_How to complete this task_: From the first line to the last, reproduce the records below exactly, omitting any picture.

_Data supplied_:
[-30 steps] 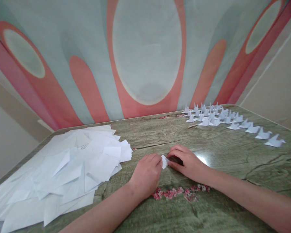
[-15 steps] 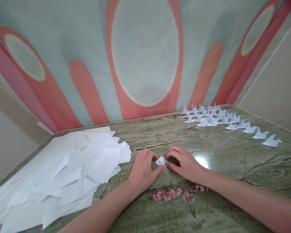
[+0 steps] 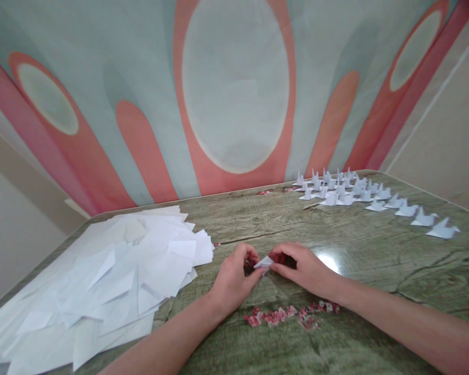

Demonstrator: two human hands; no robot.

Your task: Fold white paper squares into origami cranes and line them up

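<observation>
A small folded piece of white paper (image 3: 263,263) is pinched between my two hands, just over the middle of the table. My left hand (image 3: 236,273) grips its left side between thumb and fingers. On the other side, my right hand (image 3: 299,264) holds the right corner with thumb and index finger. The paper looks like a narrow pointed shape; its finer creases are too small to make out. Fingertips hide parts of its edges.
A wide heap of loose white paper sheets (image 3: 140,265) covers the table's left side. Several white folded paper cranes (image 3: 443,229) stand in rows at the back right. The wood-patterned table (image 3: 226,221) meets a patterned backdrop (image 3: 234,104) behind.
The folded paper has gone from lying flatter to being tilted and narrower in view. My left fingers have curled in and now pinch it. The whole view has shifted slightly.
</observation>
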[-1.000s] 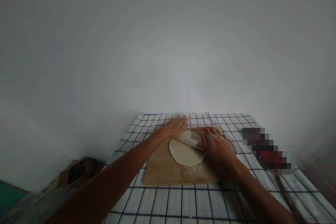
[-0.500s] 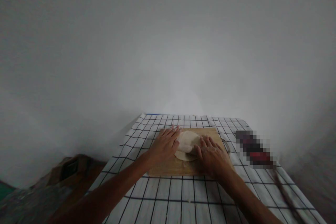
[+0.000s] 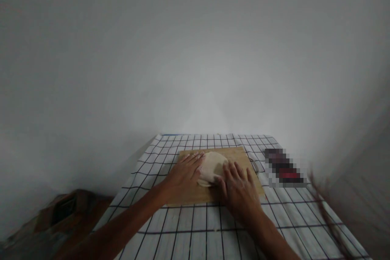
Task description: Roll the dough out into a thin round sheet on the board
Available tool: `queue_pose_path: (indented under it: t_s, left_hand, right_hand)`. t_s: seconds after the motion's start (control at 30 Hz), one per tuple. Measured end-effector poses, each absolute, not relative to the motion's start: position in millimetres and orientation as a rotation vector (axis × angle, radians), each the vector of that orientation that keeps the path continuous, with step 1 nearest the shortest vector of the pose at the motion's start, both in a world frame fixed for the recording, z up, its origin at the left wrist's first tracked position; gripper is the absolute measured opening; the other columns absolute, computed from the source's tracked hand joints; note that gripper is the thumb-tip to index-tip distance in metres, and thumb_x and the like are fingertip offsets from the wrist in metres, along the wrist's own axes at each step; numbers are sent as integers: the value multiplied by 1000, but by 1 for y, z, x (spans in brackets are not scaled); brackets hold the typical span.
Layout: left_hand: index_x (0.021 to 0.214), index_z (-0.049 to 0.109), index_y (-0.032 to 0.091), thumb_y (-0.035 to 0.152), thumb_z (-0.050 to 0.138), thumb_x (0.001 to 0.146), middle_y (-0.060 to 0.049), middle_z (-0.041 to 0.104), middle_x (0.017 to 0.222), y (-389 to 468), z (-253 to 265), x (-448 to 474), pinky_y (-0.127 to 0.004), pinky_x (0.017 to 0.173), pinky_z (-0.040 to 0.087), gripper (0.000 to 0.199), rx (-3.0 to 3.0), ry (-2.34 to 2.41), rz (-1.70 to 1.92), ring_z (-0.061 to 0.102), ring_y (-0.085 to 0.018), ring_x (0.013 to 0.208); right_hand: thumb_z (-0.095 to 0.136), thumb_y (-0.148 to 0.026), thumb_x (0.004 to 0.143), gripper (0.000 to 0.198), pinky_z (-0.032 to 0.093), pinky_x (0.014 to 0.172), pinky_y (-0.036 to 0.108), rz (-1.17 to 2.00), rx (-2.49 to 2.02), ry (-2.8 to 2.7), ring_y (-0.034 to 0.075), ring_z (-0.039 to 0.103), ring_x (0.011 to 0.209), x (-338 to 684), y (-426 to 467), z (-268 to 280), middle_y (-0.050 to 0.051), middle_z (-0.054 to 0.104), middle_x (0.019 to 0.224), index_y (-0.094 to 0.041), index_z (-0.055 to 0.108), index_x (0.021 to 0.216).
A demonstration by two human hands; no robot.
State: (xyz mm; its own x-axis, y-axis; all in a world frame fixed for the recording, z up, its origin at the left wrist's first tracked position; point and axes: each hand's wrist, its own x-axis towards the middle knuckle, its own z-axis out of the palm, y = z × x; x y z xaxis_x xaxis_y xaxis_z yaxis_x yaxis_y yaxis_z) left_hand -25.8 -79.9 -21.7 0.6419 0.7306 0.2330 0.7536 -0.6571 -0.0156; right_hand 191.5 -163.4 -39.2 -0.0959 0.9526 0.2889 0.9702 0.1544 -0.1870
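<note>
A pale, flattened piece of dough lies on a wooden board, with a narrow fold or second layer along its near edge. My left hand rests flat at the dough's left side, its fingers stretched forward and partly over the edge. At the right side, my right hand lies open on the dough's edge, fingers pointing away from me and thumb against the near right part. Both palms face down and hide the dough's sides.
The board sits on a table under a white cloth with a black grid. A pixelated dark and red item lies to the right. A thin blurred brown strand hangs at the right. On the floor at left is a brown box.
The view has shifted slightly, moving the table left in the picture. My right hand sits nearer the dough's front edge, and less of the lower layer shows. Both hands stay on the dough.
</note>
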Motion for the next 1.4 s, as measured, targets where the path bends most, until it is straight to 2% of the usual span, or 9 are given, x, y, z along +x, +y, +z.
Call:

_Result_:
[-30 steps] 
[-15 steps] 
[+0 steps] 

Demonstrator: two human hands; no robot.

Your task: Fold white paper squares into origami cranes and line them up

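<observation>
A small folded piece of white paper (image 3: 263,263) is pinched between my two hands, just over the middle of the table. My left hand (image 3: 236,273) grips its left side between thumb and fingers. On the other side, my right hand (image 3: 299,264) holds the right corner with thumb and index finger. The paper looks like a narrow pointed shape; its finer creases are too small to make out. Fingertips hide parts of its edges.
A wide heap of loose white paper sheets (image 3: 140,265) covers the table's left side. Several white folded paper cranes (image 3: 443,229) stand in rows at the back right. The wood-patterned table (image 3: 226,221) meets a patterned backdrop (image 3: 234,104) behind.
The folded paper has gone from lying flatter to being tilted and narrower in view. My left fingers have curled in and now pinch it. The whole view has shifted slightly.
</observation>
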[-1.000s] 
[-0.500s] 
[+0.000s] 
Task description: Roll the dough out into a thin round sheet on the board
Available tool: `queue_pose_path: (indented under it: t_s, left_hand, right_hand)`. t_s: seconds after the motion's start (control at 30 Hz), one per tuple. Measured end-effector poses, each absolute, not relative to the motion's start: position in millimetres and orientation as a rotation vector (axis × angle, radians), each the vector of that orientation that keeps the path continuous, with step 1 nearest the shortest vector of the pose at the motion's start, both in a world frame fixed for the recording, z up, its origin at the left wrist's first tracked position; gripper is the absolute measured opening; the other columns absolute, computed from the source's tracked hand joints; note that gripper is the thumb-tip to index-tip distance in metres, and thumb_x and the like are fingertip offsets from the wrist in metres, along the wrist's own axes at each step; numbers are sent as integers: the value multiplied by 1000, but by 1 for y, z, x (spans in brackets are not scaled); brackets hold the typical span.
Layout: left_hand: index_x (0.021 to 0.214), index_z (-0.049 to 0.109), index_y (-0.032 to 0.091), thumb_y (-0.035 to 0.152), thumb_z (-0.050 to 0.138), thumb_x (0.001 to 0.146), middle_y (-0.060 to 0.049), middle_z (-0.041 to 0.104), middle_x (0.017 to 0.222), y (-389 to 468), z (-253 to 265), x (-448 to 474), pinky_y (-0.127 to 0.004), pinky_x (0.017 to 0.173), pinky_z (-0.040 to 0.087), gripper (0.000 to 0.199), rx (-3.0 to 3.0), ry (-2.34 to 2.41), rz (-1.70 to 1.92), ring_z (-0.061 to 0.102), ring_y (-0.085 to 0.018), ring_x (0.013 to 0.208); right_hand: thumb_z (-0.095 to 0.136), thumb_y (-0.148 to 0.026), thumb_x (0.004 to 0.143), gripper (0.000 to 0.198), pinky_z (-0.032 to 0.093), pinky_x (0.014 to 0.172), pinky_y (-0.036 to 0.108), rz (-1.17 to 2.00), rx (-2.49 to 2.02), ry (-2.8 to 2.7), ring_y (-0.034 to 0.075), ring_z (-0.039 to 0.103), ring_x (0.011 to 0.209), x (-338 to 684), y (-426 to 467), z (-268 to 280), middle_y (-0.050 to 0.051), middle_z (-0.054 to 0.104), middle_x (0.019 to 0.224), index_y (-0.094 to 0.041), index_z (-0.055 to 0.108), index_x (0.021 to 0.216).
A demonstration by two human hands; no robot.
State: (xyz mm; its own x-axis, y-axis; all in a world frame fixed for the recording, z up, its origin at the left wrist's first tracked position; point and axes: each hand's wrist, its own x-axis towards the middle knuckle, its own z-axis out of the palm, y = z × x; x y z xaxis_x xaxis_y xaxis_z yaxis_x yaxis_y yaxis_z) left_hand -25.8 -79.9 -21.7 0.6419 0.7306 0.2330 0.7536 -0.6571 -0.0156; right_hand 191.5 -163.4 -39.2 -0.0959 0.9526 0.2889 0.9702 0.1544 -0.1870
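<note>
A pale, flattened piece of dough lies on a wooden board, with a narrow fold or second layer along its near edge. My left hand rests flat at the dough's left side, its fingers stretched forward and partly over the edge. At the right side, my right hand lies open on the dough's edge, fingers pointing away from me and thumb against the near right part. Both palms face down and hide the dough's sides.
The board sits on a table under a white cloth with a black grid. A pixelated dark and red item lies to the right. A thin blurred brown strand hangs at the right. On the floor at left is a brown box.
The view has shifted slightly, moving the table left in the picture. My right hand sits nearer the dough's front edge, and less of the lower layer shows. Both hands stay on the dough.
</note>
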Motion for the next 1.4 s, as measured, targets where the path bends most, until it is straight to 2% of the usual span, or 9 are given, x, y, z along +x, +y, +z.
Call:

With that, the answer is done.